What is the easiest and most effective way to measure the bandwidth that my application (multi-threaded, written with OpenMP) is using? I ran STREAM to get the max. sustainable bandwidth, and I'd like now to know if I am saturating the whole available bandwidth or not.

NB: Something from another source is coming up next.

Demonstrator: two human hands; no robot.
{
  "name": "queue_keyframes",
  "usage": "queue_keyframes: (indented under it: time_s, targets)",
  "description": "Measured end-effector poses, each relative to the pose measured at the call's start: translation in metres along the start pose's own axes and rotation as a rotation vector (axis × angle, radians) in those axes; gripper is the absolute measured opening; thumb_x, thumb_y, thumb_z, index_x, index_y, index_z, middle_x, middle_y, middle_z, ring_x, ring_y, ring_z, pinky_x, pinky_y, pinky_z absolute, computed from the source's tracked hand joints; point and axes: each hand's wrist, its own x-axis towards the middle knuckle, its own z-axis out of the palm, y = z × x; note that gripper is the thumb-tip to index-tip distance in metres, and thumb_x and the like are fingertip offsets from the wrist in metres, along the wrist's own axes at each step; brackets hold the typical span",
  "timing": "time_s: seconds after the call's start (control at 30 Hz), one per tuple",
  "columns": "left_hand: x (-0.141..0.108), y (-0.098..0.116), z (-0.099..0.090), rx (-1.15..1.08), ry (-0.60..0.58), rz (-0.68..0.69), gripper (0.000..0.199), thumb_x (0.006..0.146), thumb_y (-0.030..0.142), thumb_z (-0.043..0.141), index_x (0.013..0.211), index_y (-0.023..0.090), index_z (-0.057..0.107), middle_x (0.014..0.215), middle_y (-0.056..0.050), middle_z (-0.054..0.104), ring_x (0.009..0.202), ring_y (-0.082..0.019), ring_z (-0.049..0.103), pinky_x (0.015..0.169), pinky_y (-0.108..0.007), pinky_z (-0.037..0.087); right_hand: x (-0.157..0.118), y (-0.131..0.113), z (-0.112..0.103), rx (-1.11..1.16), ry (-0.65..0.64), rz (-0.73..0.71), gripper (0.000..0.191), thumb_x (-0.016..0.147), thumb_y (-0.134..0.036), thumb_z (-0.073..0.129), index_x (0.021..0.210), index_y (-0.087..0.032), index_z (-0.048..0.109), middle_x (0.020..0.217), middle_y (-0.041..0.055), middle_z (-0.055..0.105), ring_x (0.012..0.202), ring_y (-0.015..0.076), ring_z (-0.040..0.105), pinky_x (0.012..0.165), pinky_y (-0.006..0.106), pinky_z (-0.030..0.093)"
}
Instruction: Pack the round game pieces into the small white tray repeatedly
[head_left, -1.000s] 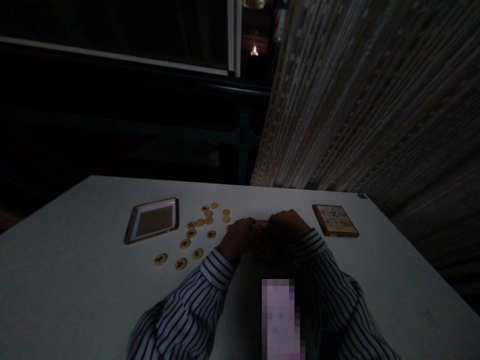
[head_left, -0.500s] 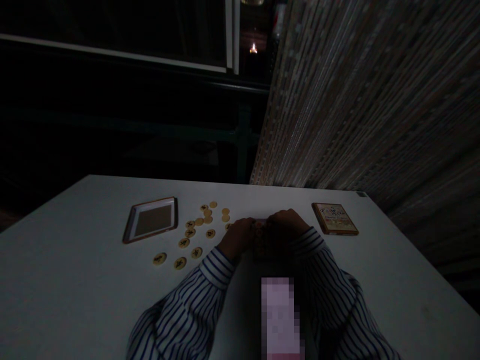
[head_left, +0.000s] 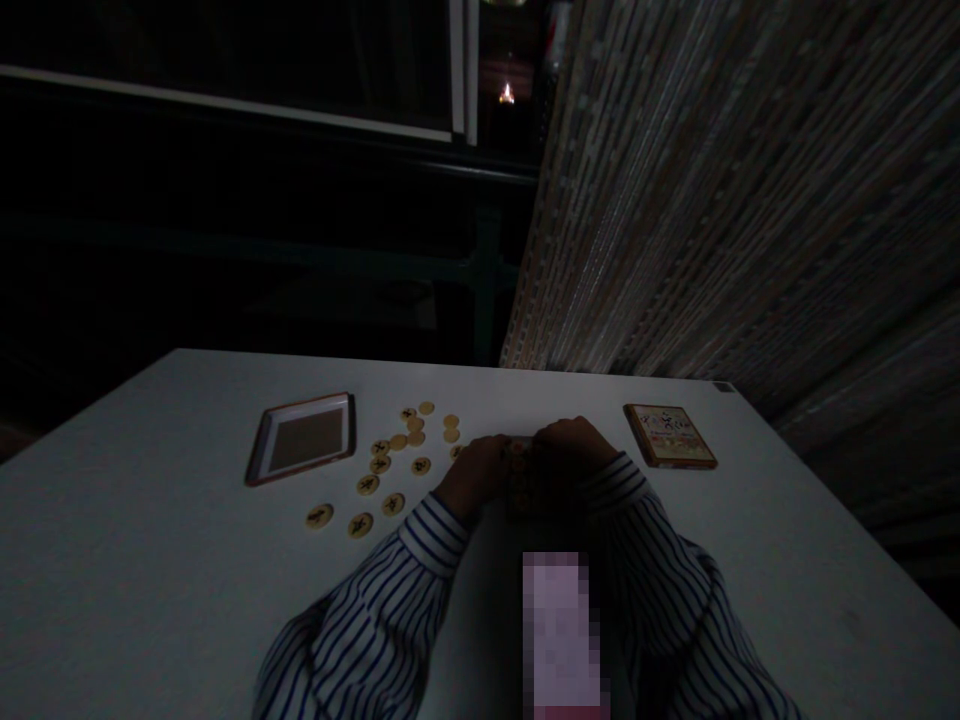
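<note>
A dark, shallow box [head_left: 526, 514] lies on the table in front of me, with round Chinese chess pieces [head_left: 519, 482] in a row inside it. My left hand [head_left: 475, 472] is closed at the box's left side, fingers curled toward its far left corner. Across from it, my right hand [head_left: 579, 446] curls over the far right part of the box. Deep shadow hides my fingertips and much of the box. Left of my left hand, loose wooden chess pieces [head_left: 394, 504] are scattered, some showing characters and some plain.
An open tray-like box lid [head_left: 346, 459] rests at the left. A flat box with a printed cover [head_left: 671, 437] lies at the right on the white table [head_left: 150, 560]. A string curtain [head_left: 645, 200] hangs behind the table at the right.
Both hands stay at the box in nearly the same pose. The row of pieces inside shows slightly more clearly now; the loose pieces have not moved.
</note>
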Motion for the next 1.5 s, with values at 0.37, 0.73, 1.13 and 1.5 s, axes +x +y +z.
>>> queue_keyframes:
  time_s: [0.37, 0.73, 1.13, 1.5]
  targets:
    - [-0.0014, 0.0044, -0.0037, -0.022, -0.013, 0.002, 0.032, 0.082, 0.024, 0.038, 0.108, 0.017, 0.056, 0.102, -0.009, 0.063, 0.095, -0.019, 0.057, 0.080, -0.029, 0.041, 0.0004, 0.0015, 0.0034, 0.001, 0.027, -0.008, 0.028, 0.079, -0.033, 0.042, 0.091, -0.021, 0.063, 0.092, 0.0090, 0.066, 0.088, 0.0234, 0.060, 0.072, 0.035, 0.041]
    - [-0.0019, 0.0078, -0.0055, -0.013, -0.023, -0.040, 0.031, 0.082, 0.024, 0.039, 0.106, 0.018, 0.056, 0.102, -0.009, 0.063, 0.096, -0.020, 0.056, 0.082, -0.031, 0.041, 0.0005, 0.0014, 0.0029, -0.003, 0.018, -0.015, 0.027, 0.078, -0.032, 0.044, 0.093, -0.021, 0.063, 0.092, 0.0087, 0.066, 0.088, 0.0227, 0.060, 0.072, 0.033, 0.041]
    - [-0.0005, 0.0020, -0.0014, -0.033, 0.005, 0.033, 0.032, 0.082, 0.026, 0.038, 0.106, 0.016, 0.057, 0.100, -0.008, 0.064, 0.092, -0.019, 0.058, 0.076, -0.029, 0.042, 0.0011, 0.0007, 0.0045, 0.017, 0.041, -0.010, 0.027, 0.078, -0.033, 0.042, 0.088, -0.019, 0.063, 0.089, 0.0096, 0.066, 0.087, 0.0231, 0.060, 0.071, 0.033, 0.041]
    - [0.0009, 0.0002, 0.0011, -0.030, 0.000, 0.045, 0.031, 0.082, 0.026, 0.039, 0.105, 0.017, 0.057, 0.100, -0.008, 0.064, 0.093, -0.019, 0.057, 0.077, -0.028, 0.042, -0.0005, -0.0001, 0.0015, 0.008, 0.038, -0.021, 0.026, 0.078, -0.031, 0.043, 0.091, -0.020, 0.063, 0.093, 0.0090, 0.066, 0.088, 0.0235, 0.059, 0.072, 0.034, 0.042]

I found a couple related questions (e.g. Main memory bandwidth measurement), but I could not find the answer to this question;
Sadly, I cannot use VTune, but I can use PAPI counters;
My primary goal is to find out if the poor scalability of my application is connected to the saturation of the memory bandwidth.
Thanks
There's a number of ways of getting (from the command line) the bandwidth over the whole application, but it sounds like there are a number of kernels you'd like to look at individually. In that case, wrapping parts of your code with PAPI calls is a perfectly sensible way to go.
You can use PAPI event counters on your system (papi_avail
) to find the total number of load/store instructions, and if you know the sizes of your load/stores you can get the memory bandwidth. Alternately, you can count for hits in your caches, and multiply by the line sizes, to infer the actual amount of data transferred across the system. There is documentation in various places on the PAPI wiki, e.g. here for the high-level interface, and here's some useful formula for helpful derived quantities.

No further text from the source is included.